-- Aim of the exercise --
Reproduce the entire listing below verbatim.

--- Dataset extract Enclosed Below ---

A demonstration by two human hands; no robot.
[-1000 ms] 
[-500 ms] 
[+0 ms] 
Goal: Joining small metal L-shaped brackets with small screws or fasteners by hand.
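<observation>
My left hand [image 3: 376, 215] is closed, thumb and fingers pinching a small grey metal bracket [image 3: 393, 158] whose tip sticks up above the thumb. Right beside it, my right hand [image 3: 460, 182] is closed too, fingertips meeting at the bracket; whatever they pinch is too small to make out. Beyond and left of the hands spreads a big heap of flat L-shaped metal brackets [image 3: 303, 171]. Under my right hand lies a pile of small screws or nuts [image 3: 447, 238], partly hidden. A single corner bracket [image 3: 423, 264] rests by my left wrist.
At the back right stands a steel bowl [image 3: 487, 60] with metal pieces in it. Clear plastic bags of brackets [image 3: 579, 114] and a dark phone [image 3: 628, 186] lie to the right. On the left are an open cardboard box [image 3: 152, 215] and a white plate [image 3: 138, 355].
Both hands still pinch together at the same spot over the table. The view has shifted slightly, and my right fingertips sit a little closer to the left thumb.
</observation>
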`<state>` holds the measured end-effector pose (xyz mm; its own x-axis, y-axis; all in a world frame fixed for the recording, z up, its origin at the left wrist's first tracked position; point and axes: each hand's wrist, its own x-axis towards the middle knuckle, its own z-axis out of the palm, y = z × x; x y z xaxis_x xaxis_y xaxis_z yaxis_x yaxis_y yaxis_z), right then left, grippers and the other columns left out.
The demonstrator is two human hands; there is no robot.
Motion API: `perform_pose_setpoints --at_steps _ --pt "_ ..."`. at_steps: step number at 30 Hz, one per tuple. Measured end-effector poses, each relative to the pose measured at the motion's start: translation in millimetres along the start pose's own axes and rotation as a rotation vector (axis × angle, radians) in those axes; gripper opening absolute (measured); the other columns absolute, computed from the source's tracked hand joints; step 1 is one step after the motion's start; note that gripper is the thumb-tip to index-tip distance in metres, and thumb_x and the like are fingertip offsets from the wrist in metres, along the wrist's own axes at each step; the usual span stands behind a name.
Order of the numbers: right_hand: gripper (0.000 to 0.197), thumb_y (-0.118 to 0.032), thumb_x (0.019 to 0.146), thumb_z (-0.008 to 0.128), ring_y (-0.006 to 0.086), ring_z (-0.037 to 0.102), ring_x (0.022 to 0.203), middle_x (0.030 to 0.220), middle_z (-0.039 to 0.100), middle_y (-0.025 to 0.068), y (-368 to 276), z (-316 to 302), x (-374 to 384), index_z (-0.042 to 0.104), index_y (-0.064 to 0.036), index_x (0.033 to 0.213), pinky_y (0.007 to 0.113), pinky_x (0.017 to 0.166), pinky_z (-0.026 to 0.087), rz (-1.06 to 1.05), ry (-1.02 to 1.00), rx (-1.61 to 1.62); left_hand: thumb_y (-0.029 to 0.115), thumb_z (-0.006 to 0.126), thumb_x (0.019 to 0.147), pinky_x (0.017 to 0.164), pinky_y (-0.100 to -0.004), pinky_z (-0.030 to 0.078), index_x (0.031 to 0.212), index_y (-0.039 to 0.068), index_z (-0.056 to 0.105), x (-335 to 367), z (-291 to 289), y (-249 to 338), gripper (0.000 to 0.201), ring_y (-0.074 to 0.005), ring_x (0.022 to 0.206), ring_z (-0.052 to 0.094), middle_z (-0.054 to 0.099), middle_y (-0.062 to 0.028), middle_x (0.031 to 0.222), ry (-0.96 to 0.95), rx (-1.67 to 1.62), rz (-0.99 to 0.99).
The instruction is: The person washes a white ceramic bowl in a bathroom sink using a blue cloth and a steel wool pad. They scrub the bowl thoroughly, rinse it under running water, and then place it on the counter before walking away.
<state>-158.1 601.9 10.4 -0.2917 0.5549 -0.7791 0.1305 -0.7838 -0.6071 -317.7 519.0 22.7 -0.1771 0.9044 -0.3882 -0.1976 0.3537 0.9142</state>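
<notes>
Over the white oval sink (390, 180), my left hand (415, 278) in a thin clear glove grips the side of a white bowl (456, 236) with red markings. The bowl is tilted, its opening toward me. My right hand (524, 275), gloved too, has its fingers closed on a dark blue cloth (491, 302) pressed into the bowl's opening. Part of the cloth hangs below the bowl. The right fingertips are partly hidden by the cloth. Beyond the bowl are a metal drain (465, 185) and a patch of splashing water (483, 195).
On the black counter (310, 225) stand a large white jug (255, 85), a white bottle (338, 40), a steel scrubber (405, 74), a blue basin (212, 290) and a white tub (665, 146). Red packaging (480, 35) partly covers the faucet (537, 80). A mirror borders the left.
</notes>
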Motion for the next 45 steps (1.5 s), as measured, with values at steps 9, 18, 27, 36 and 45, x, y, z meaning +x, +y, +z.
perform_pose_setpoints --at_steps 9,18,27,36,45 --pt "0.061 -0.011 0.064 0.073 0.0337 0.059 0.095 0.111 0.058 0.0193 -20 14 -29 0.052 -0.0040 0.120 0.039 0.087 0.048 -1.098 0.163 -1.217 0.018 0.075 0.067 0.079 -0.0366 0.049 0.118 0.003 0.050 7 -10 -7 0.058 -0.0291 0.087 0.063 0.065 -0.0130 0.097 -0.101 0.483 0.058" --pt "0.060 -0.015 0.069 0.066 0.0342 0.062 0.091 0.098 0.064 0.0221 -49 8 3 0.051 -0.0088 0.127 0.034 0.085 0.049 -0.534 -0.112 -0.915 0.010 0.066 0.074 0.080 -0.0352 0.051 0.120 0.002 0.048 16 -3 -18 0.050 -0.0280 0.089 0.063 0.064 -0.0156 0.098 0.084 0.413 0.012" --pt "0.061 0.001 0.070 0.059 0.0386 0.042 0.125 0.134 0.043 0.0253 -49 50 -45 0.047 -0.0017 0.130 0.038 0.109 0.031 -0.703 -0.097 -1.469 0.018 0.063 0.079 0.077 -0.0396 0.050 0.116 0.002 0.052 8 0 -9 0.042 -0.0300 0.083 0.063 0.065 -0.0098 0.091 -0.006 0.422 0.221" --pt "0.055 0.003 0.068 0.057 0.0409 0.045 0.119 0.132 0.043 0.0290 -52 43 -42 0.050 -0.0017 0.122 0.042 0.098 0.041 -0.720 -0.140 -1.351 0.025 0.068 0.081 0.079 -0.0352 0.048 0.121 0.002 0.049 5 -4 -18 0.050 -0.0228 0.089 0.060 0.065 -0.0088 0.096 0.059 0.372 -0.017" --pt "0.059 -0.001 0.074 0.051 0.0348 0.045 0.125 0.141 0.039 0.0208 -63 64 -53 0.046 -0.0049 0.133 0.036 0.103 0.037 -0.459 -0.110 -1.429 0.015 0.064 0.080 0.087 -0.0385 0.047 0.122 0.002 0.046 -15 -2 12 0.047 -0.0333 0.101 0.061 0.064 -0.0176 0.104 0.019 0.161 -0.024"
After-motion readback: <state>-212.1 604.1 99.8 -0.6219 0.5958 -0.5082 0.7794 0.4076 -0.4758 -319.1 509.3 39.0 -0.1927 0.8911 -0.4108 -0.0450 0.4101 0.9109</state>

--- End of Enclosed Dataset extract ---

-- Response --
A demonstration by two human hands; no robot.
[-1000 ms] 
[-500 ms] 
[+0 ms] 
Goal: Joining small metal L-shaped brackets with small screws or fasteners by hand.
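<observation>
My left hand [image 3: 376, 215] is closed, thumb and fingers pinching a small grey metal bracket [image 3: 393, 158] whose tip sticks up above the thumb. Right beside it, my right hand [image 3: 460, 182] is closed too, fingertips meeting at the bracket; whatever they pinch is too small to make out. Beyond and left of the hands spreads a big heap of flat L-shaped metal brackets [image 3: 303, 171]. Under my right hand lies a pile of small screws or nuts [image 3: 447, 238], partly hidden. A single corner bracket [image 3: 423, 264] rests by my left wrist.
At the back right stands a steel bowl [image 3: 487, 60] with metal pieces in it. Clear plastic bags of brackets [image 3: 579, 114] and a dark phone [image 3: 628, 186] lie to the right. On the left are an open cardboard box [image 3: 152, 215] and a white plate [image 3: 138, 355].
Both hands still pinch together at the same spot over the table. The view has shifted slightly, and my right fingertips sit a little closer to the left thumb.
</observation>
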`<state>` holds the measured end-effector pose (xyz mm; its own x-axis, y-axis; all in a world frame fixed for the recording, z up, its origin at the left wrist's first tracked position; point and axes: each hand's wrist, its own x-axis towards the middle knuckle, its own z-axis out of the palm, y = z × x; x y z xaxis_x xaxis_y xaxis_z yaxis_x yaxis_y yaxis_z), right then left, grippers and the other columns left out.
The demonstrator is two human hands; there is no robot.
Motion API: `perform_pose_setpoints --at_steps _ --pt "_ ..."`. at_steps: step number at 30 Hz, one per tuple. Measured end-effector poses, each relative to the pose measured at the motion's start: translation in millimetres along the start pose's own axes and rotation as a rotation vector (axis × angle, radians) in those axes; gripper opening absolute (measured); the other columns absolute, computed from the source's tracked hand joints; step 1 is one step after the motion's start; note that gripper is the thumb-tip to index-tip distance in metres, and thumb_x and the like are fingertip offsets from the wrist in metres, along the wrist's own axes at each step; the usual span stands behind a name.
Order of the numbers: right_hand: gripper (0.000 to 0.197), thumb_y (-0.118 to 0.032), thumb_x (0.019 to 0.146), thumb_z (-0.008 to 0.128), ring_y (-0.006 to 0.086), ring_z (-0.037 to 0.102), ring_x (0.022 to 0.203), middle_x (0.030 to 0.220), middle_z (-0.039 to 0.100), middle_y (-0.025 to 0.068), y (-368 to 276), z (-316 to 302), x (-374 to 384), index_z (-0.042 to 0.104), index_y (-0.064 to 0.036), index_x (0.033 to 0.213), pinky_y (0.007 to 0.113), pinky_x (0.017 to 0.166), pinky_z (-0.026 to 0.087), rz (-1.06 to 1.05), ry (-1.02 to 1.00), rx (-1.61 to 1.62); left_hand: thumb_y (-0.029 to 0.115), thumb_z (-0.006 to 0.126), thumb_x (0.019 to 0.147), pinky_x (0.017 to 0.164), pinky_y (-0.100 to -0.004), pinky_z (-0.030 to 0.078), index_x (0.031 to 0.212), index_y (-0.039 to 0.068), index_z (-0.056 to 0.105), x (-335 to 367), z (-291 to 289), y (-249 to 338), gripper (0.000 to 0.201), ring_y (-0.074 to 0.005), ring_x (0.022 to 0.206), ring_z (-0.052 to 0.094), middle_z (-0.054 to 0.099), middle_y (-0.062 to 0.028), middle_x (0.031 to 0.222), ry (-0.96 to 0.95), rx (-1.67 to 1.62), rz (-0.99 to 0.99).
The instruction is: The person washes a white ceramic bowl in a bathroom sink using a blue cloth and a steel wool pad. They scrub the bowl thoroughly, rinse it under running water, and then place it on the counter before walking away.
<state>-158.1 601.9 10.4 -0.2917 0.5549 -0.7791 0.1305 -0.7838 -0.6071 -317.7 519.0 22.7 -0.1771 0.9044 -0.3882 -0.1976 0.3537 0.9142</state>
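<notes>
Over the white oval sink (390, 180), my left hand (415, 278) in a thin clear glove grips the side of a white bowl (456, 236) with red markings. The bowl is tilted, its opening toward me. My right hand (524, 275), gloved too, has its fingers closed on a dark blue cloth (491, 302) pressed into the bowl's opening. Part of the cloth hangs below the bowl. The right fingertips are partly hidden by the cloth. Beyond the bowl are a metal drain (465, 185) and a patch of splashing water (483, 195).
On the black counter (310, 225) stand a large white jug (255, 85), a white bottle (338, 40), a steel scrubber (405, 74), a blue basin (212, 290) and a white tub (665, 146). Red packaging (480, 35) partly covers the faucet (537, 80). A mirror borders the left.
</notes>
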Motion for the next 45 steps (1.5 s), as measured, with values at steps 9, 18, 27, 36 and 45, x, y, z meaning +x, +y, +z.
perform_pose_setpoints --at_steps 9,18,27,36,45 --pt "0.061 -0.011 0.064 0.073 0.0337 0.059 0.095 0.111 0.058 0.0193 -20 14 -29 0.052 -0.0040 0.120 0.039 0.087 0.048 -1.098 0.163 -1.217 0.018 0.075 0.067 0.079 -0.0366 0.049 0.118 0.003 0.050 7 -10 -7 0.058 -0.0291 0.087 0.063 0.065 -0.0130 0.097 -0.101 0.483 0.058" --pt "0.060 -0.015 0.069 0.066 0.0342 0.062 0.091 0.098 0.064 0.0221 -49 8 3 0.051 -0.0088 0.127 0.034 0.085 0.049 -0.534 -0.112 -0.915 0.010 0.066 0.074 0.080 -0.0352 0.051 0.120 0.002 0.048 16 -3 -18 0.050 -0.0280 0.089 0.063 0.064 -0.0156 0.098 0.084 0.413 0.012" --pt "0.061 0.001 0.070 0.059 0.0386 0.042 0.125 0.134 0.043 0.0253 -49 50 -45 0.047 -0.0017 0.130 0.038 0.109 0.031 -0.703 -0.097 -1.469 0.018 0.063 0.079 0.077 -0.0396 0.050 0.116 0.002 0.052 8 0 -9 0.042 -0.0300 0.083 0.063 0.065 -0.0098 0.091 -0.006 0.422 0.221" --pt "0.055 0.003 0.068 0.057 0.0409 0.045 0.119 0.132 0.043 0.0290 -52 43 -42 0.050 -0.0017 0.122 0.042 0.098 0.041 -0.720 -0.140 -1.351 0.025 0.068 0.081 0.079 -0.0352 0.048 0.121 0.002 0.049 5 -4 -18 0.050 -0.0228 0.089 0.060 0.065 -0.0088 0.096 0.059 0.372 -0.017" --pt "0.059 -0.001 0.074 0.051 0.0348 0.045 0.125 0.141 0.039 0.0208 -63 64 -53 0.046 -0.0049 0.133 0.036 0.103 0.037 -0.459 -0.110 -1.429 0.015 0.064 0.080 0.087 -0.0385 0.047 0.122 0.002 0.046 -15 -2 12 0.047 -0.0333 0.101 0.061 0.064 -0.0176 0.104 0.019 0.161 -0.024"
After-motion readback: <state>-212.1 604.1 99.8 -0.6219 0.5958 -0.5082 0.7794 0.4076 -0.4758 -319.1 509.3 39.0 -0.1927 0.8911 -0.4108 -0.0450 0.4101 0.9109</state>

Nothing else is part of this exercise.